None — flaky third-party endpoint, no tracking issue filed yet.

Symptom that motivated this

On 2026-06-10, GitHub's GraphQL endpoint started returning HTTP 401 "Requires authentication" intermittently for this workflow's gh pr view --json closingIssuesReferences,... calls. Within a 65-minute window (15:08–16:13 UTC), 8 runs across 6 distinct branches failed identically:

Time (UTC)	Branch	Event
15:08	codex/onboard-build-patch-config-flow	PR
15:20	e2e-migrate/test-onboard-resume	PR
15:28	main	scheduled
15:28 + 15:40	e2e-migrate/test-model-router-provider-routed-inference	PR (×2)
15:49	e2e-migrate/test-openclaw-tui-chat-correlation	PR
16:04	e2e-retire/test-strict-tool-call-probe (#5153)	PR
16:13	test/freeze-nightly-legacy-e2e	PR

All hit the same signature:

HTTP 401: Requires authentication (https://api.github.com/graphql)
Try authenticating with: gh auth login -h github.com

Three rerun-failed attempts on PR #5153's stuck run (27289014670) all hit the same 401 across attempts 1–3. The underlying github.token and permissions are valid; the GraphQL endpoint itself was flaking. REST endpoints used by other workflows during the same window were unaffected (e.g., Security / Code Scanning, nightly-e2e.yaml jobs, and the REST-side gh issue edit calls in this same workflow).

This workflow is non-required (not in branch protection's required-checks set), so the cosmetic red on every affected open PR was non-blocking. But:

• Visible noise on every PR opened during the bad window;
• Broke the intended "auto-assign issue authors" loop for any PR that landed during the window;
• The same flake is plausibly recurring (37 successful runs followed by 8 failures, then recovery — no clear root cause from the GitHub side).

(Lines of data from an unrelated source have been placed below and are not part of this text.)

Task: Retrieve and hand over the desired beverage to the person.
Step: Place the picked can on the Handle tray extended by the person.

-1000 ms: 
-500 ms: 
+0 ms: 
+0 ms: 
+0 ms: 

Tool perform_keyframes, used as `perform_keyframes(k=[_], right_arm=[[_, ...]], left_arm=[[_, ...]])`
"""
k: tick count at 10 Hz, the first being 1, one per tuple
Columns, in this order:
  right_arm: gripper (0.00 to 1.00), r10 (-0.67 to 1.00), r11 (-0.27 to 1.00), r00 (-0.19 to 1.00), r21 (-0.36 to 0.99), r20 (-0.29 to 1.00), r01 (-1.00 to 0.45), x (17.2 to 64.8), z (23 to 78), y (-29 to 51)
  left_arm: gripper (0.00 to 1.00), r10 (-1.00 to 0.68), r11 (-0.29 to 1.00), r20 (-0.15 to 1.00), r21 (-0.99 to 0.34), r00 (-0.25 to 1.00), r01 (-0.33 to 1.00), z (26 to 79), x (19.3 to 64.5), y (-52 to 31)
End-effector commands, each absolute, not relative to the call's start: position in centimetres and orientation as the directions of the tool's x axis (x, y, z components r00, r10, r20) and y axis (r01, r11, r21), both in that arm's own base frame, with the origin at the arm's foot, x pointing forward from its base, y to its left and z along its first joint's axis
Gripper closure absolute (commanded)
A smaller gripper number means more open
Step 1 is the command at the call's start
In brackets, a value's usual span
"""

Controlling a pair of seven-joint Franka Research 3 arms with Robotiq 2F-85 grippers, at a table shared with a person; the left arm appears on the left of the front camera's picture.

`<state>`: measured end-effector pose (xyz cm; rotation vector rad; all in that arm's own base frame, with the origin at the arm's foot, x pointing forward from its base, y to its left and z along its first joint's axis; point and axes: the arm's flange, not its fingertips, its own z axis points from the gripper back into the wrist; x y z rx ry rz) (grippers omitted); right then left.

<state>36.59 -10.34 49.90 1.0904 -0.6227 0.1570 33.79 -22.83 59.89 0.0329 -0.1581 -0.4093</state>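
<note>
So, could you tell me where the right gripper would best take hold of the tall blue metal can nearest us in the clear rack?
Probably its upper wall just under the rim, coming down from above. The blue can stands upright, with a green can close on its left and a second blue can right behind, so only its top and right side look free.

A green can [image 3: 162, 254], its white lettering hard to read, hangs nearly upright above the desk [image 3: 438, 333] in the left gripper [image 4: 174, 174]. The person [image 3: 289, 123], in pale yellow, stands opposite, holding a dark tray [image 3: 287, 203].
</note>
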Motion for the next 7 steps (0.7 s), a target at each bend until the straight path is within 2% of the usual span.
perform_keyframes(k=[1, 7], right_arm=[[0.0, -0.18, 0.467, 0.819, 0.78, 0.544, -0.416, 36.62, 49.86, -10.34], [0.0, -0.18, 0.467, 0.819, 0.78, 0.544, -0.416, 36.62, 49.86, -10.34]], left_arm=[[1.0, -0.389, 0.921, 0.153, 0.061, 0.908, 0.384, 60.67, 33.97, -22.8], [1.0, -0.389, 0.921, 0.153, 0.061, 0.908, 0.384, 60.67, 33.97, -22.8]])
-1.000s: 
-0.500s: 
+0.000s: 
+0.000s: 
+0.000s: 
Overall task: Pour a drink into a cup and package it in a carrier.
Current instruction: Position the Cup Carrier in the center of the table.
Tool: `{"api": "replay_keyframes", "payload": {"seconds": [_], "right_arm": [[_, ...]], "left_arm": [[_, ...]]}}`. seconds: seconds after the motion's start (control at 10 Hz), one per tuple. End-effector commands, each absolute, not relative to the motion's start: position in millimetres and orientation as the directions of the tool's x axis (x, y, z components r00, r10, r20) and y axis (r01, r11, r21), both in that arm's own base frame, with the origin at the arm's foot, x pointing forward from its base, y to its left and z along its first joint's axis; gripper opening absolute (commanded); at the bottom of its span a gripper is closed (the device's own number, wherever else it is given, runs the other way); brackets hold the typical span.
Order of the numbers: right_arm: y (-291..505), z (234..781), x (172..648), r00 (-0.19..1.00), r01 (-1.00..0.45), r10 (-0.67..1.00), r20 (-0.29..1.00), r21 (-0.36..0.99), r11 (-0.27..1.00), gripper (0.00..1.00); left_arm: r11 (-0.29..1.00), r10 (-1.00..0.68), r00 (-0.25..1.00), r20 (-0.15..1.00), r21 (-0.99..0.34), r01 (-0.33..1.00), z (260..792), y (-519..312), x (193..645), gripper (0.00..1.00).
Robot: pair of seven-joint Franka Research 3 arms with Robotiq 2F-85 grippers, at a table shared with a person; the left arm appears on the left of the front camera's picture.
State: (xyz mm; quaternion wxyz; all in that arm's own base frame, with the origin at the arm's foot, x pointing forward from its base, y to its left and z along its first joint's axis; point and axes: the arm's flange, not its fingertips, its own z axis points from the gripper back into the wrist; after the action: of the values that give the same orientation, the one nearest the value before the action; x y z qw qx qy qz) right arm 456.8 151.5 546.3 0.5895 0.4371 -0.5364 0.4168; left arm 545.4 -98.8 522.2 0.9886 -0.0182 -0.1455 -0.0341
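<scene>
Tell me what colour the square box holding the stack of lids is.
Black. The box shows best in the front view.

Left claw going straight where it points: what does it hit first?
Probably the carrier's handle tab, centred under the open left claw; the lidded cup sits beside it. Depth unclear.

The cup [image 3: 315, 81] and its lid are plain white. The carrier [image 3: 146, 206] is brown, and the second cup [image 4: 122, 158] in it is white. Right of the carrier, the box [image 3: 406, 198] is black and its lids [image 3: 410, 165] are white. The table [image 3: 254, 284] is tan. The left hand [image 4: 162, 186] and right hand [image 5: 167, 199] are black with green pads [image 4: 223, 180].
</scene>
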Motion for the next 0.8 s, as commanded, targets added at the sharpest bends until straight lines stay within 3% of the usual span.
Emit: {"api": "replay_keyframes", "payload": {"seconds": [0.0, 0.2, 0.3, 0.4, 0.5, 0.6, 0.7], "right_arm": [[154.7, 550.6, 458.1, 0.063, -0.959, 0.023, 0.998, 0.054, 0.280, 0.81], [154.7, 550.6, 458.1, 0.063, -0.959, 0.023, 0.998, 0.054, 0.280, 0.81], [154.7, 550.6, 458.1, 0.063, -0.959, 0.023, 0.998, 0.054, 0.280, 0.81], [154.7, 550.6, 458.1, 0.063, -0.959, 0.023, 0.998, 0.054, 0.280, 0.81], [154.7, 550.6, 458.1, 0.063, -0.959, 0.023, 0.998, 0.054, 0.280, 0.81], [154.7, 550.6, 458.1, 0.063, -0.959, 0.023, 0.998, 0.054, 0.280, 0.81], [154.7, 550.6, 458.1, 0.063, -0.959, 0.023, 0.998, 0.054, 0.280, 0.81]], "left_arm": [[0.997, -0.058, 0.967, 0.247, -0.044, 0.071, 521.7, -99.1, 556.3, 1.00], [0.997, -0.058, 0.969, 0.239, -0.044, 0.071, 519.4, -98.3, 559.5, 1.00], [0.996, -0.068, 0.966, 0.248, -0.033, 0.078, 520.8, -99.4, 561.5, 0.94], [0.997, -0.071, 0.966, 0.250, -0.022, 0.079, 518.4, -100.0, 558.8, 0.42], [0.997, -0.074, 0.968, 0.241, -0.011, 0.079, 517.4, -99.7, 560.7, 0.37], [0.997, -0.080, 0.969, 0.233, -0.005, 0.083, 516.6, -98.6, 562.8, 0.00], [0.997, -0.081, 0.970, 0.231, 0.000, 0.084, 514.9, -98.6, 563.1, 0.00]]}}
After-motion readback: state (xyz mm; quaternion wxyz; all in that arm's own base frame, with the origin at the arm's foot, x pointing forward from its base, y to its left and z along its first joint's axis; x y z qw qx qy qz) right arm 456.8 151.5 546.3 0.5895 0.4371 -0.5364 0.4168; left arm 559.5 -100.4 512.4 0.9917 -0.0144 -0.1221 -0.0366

Why drop GraphQL entirely instead of adding retry/backoff

• The workflow's only need from GraphQL is the closingIssuesReferences computed field.
• The same outcome is reachable from REST + parsing the PR body for GitHub's documented closing keywords.
• Removing the dependency removes the failure mode altogether, rather than reducing its probability.
• REST endpoints used here (/repos/{owner}/{repo}/pulls/{N}, /repos/{owner}/{repo}/issues/{N}/assignees/{user}, POST /repos/{owner}/{repo}/issues/{N}/assignees) did not exhibit the flake.

Changes

Before (GraphQL)	After (REST)
gh pr view --json closingIssuesReferences,...	gh api repos/{owner}/{repo}/pulls/{N} + body parser
gh pr list --json closingIssuesReferences,...	gh api --paginate repos/{owner}/{repo}/pulls?state=open
gh issue edit --add-assignee	gh api -X POST repos/{owner}/{repo}/issues/{N}/assignees -f assignees[]=login

Body parser (Python, inline in the workflow) handles GitHub's closing keywords (close/closes/closed, fix/fixes/fixed, resolve/resolves/resolved) and same-repo reference forms:

• #N
• OWNER/REPO#N (where the repo matches ${{ github.repository }})
• GH-N
• https://github.com/OWNER/REPO/issues/N (same repo)

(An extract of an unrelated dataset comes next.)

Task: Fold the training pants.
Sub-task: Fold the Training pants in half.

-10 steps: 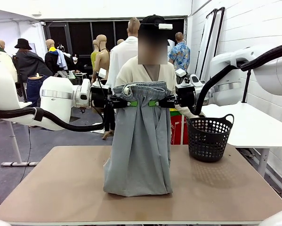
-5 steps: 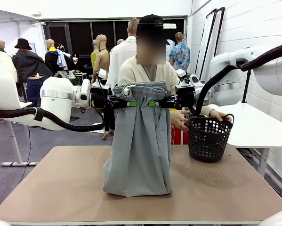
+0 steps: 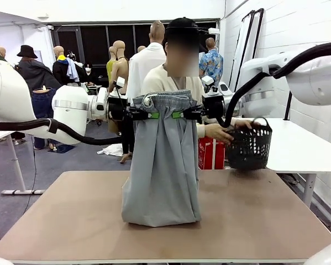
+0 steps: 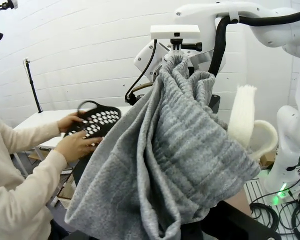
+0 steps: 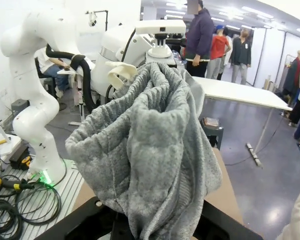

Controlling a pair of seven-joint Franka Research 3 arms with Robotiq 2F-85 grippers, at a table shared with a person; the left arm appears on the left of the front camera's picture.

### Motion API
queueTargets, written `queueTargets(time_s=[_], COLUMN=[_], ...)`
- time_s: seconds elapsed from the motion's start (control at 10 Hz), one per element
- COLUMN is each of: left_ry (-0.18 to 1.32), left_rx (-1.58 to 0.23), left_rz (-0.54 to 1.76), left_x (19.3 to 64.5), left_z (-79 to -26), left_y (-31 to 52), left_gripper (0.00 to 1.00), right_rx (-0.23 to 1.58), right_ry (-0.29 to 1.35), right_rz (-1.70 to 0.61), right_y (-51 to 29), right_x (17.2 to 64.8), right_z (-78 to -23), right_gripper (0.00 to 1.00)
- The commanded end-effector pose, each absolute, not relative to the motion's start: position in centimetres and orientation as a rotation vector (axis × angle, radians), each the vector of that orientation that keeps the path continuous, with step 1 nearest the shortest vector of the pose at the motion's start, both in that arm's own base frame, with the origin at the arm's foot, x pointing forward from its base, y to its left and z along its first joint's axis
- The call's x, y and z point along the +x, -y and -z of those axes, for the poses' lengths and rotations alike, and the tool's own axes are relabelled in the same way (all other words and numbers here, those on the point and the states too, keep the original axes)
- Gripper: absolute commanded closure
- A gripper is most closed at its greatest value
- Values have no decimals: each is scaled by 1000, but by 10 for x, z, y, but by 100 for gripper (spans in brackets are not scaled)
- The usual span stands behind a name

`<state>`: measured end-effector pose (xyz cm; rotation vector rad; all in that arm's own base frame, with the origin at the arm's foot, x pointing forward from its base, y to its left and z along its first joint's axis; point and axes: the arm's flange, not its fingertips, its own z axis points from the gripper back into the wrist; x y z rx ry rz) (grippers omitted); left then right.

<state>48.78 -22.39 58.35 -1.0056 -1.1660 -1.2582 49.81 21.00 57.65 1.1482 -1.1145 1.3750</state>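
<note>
Both end effectors, left [image 3: 152, 115] and right [image 3: 177, 115], clamped on the training pants [image 3: 162, 165] waistband; hem touches the desk [image 3: 71, 221]. Person has now lifted the basket [image 3: 249, 146] off the desk, clearing space to lay the pants flat.

We are seeing light grey training pants [image 3: 162, 165], plain and unpatterned, with a ribbed texture showing at the gathered waistband. Each black claw, left claw [image 3: 147, 115] and right claw [image 3: 180, 114], is showing bright green pads, and the arms behind them are gleaming white. We are looking at a plain light brown desk [image 3: 71, 221]. The person [image 3: 173, 83] is wearing a cream top and is lifting a black basket [image 3: 249, 146] perforated with a regular pattern of small holes. A white desk [image 3: 298, 146] is standing beyond it.
</note>
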Motion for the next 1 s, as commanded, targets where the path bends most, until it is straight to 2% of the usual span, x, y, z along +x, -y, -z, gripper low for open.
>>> queueTargets(time_s=[0.0, 0.4, 0.6, 0.9], left_ry=[1135, 1152, 1173, 1173], left_rx=[-979, -937, -968, -968], left_rz=[1257, 1244, 1263, 1263], left_x=[524, 568, 553, 553], left_z=[-603, -623, -619, -619], left_y=[214, 203, 216, 216], left_gripper=[100, 100, 100, 100], right_rx=[1126, 1083, 1085, 1088], right_ry=[1105, 1137, 1141, 1160], right_rz=[-1382, -1389, -1387, -1395], right_y=[-211, -212, -213, -218], right_x=[531, 579, 574, 572], right_z=[-603, -625, -630, -616], right_gripper=[100, 100, 100, 100])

Strips fenced code blocks and HTML comments before matching so example snippets don't trigger false-positive assignments. Cross-repo refs are excluded — matches prior effective behavior, since gh issue edit --add-assignee would have failed for cross-repo refs returned by GraphQL anyway.

Trade-off acknowledged

Body-parsing does not pick up linked issues added solely via the PR sidebar's "Development" picker without a corresponding closing keyword in the body. That edge case has not been observed for this workflow's job scope; PR templates and contributor norms in this repo use explicit Closes #N / Refs #N lines. If we later see a regression from this, the simplest follow-up is to add a fallback that consults the timeline events REST endpoint (/repos/{owner}/{repo}/issues/{N}/timeline) for cross-referenced events.

Type of Change

• Code change (feature, bug fix, or refactor)
• Code change with doc updates
• Doc only

Verification

• python3 -c "import yaml; yaml.safe_load(...)" OK

• Parser unit-tested in isolation against 20 cases: all 9 closing keywords (close, closes, closed, fix, fixes, fixed, resolve, resolves, resolved), Closes: colon variant, mixed case, multiple keywords per body, dedup, same-repo qualified refs, cross-repo exclusion, GH-N form, full-URL form, fenced-code-block exclusion, HTML-comment exclusion, fixed in #N non-match (matches GitHub's parser behavior — keyword and ref must be directly adjacent), empty body, null body. 20/20 pass.

• Manual end-to-end:

  • PR test(e2e): retire docker-unreachable gateway script #5119's body (Closes #5113) → parser returns ['5113'] ✅
  • PR test(e2e): retire test-strict-tool-call-probe.sh #5153's body (Refs #N only, no closing keywords) → parser returns [] ✅

• npx prek run --all-files passes

• npm test passes

• Tests added or updated for new or changed behavior (unit-tested parser inline)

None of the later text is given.